Description

Compute Semantic Distance Between Text Constituents.

Description

Cleans and formats language transcripts guided by a series of transformation options (e.g., lemmatize words, omit stopwords, split strings across rows). 'SemanticDistance' computes two distinct metrics of cosine semantic distance (experiential and embedding). These values reflect pairwise cosine distance between different elements or chunks of a language sample. 'SemanticDistance' can process monologues (e.g., stories, ordered text), dialogues (e.g., conversation transcripts), word pairs arrayed in columns, and unordered word lists. Users specify options for how they wish to chunk distance calculations. These options include: rolling ngram-to-word distance (window of n-words to each new word), ngram-to-ngram distance (2-word chunk to the next 2-word chunk), pairwise distance between words arrayed in columns, matrix comparisons (i.e., all possible pairwise distances between words in an unordered list), turn-by-turn distance (talker to talker in a dialogue transcript). 'SemanticDistance' includes visualization options for analyzing distances as time series data and simple semantic network dynamics (e.g., clustering, undirected graph network).

README.md

cran.r-project.org

Overview

SemanticDistance does the following operations: - cleans and formats ordered text (monologues and dialogues) - cleans and formats unordered word lists (e.g., bags-of-words) - computes pairwise semantic distance metrics using numerous chunking options - finds clustering solutions and creates simple semantic networks from given word list vectors.

Install & Load Package

Install the development version of SemanticDistance using the devtools package.

#devtools::install_github("Reilly-ConceptsCognitionLab/SemanticDistance")
library(SemanticDistance)

Step 1: Identify Your Data Structure

SemanticDistance contains specialized functions for processing the text formats delineated to follow. To learn more about the specific options for string cleaning, computing distances, and visualizing output for each of these formats, visit its corresponding vigbnette.

Monologue (example)

mytext
The girl walked down the street. The wrestler punched the boxer. I could not open the door. 95 dogs jumped on me.
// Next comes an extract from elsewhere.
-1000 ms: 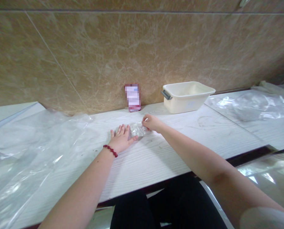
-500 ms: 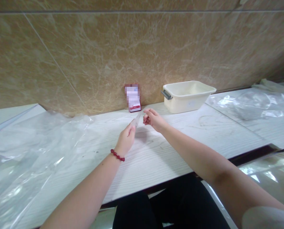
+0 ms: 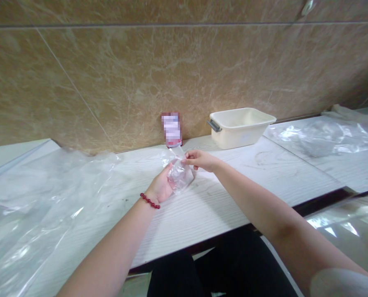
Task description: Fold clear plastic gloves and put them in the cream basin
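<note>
Where dark-clad legs (image 3: 233, 264) sit at 6 o'clock, with 12 toward the wall, the white tabletop (image 3: 171, 235) begins. Two bare forearms reach across it, a red bead bracelet (image 3: 149, 201) on one wrist. From 8 o'clock the left hand (image 3: 163, 186) grips a small clear bag (image 3: 181, 178), thumb on the near face, the other fingers mostly lost behind plastic. From 2 o'clock the right hand (image 3: 201, 160) pinches the bag's upper edge between thumb and forefinger, the rest curled. So the bag is between the two hands, apparently just above the tabletop.

My worry is that pinch: film this thin and slick could slip out, or two layers could be caught as one. Pulling hard while the left grip holds fast might stretch or tear it, and a loose left grip would let it crumple.

As for direction, its longer axis seems to slant from 11 to 5 o'clock, a narrow strip poking toward 11; crumpling hides which end opens.

Beyond, at 12 o'clock, a phone-like object (image 3: 172, 130) leans on the wall (image 3: 125, 74), its face blurred. A cream tub (image 3: 233, 139) stands near 2 o'clock, and loose plastic sheeting (image 3: 48, 198) spreads at 9.
</note>
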A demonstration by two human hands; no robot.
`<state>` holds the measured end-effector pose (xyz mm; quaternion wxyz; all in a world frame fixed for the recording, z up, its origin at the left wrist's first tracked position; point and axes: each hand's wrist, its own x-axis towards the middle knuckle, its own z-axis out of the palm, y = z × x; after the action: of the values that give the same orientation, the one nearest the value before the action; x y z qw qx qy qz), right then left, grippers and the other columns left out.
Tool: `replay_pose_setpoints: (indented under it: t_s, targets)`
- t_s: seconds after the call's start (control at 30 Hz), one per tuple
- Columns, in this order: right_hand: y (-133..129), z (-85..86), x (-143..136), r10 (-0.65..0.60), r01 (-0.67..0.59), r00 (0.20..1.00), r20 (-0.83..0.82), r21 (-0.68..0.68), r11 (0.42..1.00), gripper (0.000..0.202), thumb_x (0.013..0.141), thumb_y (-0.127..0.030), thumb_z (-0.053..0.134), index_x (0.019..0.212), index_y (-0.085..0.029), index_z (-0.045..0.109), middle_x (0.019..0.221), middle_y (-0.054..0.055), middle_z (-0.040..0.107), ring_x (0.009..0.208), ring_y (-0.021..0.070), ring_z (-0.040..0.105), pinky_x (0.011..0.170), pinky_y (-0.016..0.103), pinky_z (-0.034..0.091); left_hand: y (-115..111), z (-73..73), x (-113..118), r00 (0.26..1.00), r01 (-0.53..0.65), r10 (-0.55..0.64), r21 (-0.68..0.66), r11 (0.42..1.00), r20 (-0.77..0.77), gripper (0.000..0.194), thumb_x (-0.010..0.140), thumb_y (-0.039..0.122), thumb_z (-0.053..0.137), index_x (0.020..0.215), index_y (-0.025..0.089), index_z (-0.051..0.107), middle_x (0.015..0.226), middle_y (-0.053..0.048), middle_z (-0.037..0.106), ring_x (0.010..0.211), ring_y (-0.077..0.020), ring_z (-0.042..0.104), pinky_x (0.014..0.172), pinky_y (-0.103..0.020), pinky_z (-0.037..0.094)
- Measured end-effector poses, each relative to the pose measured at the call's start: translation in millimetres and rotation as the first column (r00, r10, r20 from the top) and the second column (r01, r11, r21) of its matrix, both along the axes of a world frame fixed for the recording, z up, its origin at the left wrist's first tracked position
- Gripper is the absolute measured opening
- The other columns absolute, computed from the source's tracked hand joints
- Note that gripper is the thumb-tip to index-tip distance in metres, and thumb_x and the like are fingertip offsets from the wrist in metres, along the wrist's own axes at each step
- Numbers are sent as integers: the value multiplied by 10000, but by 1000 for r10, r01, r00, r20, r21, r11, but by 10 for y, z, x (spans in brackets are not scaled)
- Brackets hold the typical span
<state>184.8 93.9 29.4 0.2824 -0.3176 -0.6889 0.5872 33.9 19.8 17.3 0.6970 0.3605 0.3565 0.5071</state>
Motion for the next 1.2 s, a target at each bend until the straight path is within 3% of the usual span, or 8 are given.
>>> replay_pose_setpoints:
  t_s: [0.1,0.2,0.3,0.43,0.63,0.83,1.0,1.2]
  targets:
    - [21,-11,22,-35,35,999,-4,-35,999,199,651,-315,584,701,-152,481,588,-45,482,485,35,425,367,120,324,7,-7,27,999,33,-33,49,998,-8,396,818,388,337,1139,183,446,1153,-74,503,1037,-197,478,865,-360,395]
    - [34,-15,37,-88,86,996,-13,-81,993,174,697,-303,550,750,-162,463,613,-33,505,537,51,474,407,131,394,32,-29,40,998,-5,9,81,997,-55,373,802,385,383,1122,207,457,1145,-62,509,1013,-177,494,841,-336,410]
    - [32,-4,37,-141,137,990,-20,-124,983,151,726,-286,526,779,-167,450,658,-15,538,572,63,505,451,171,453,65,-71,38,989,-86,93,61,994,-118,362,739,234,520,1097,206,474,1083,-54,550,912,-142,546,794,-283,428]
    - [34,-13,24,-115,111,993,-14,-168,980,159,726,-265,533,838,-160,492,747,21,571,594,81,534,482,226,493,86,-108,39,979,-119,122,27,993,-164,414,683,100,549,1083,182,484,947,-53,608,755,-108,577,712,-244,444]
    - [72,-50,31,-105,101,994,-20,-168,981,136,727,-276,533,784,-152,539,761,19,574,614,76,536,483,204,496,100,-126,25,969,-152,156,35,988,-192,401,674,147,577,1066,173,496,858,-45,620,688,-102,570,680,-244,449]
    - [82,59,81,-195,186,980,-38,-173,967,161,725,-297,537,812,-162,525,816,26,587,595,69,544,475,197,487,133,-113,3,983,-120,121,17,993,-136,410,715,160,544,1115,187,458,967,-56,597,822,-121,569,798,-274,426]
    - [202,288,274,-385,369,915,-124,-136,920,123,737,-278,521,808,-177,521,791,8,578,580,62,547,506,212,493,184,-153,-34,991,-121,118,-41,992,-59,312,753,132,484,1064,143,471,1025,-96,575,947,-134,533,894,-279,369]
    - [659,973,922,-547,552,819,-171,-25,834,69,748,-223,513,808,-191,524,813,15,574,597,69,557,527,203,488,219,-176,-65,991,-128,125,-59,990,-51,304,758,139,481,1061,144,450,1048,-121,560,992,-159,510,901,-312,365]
A monologue for our pourposes consists of any block of text NOT delineated by a talker/speaker. This includes ordered texts like stories or narratives, or unordered lists (i.e., bags of words). The minimum requirement for a monologue is one row and one column with some text in it. Here’s a sample monologue.

Dialogue (example)

text	speaker
Hi Peter. It’s nice to see you	Mary
Hi Mary. Hot out today	Peter
It sure is.	Mary
Did you read that book?	Peter
No I haven’t had time.	Mary

A dialogue is an ordered language sample split by a talker/speaker/interlocutor factor. The minimum requirement for formatting dialogues is to supply a dataframe with two columns. One column is delineated by a speaker_id (e.g., name, speaker, talker) and the second column should contain the speaker’s corresponding text output. Above you will see a sample dialogue formatted correctly for all proceeding steps of SemanticDistance.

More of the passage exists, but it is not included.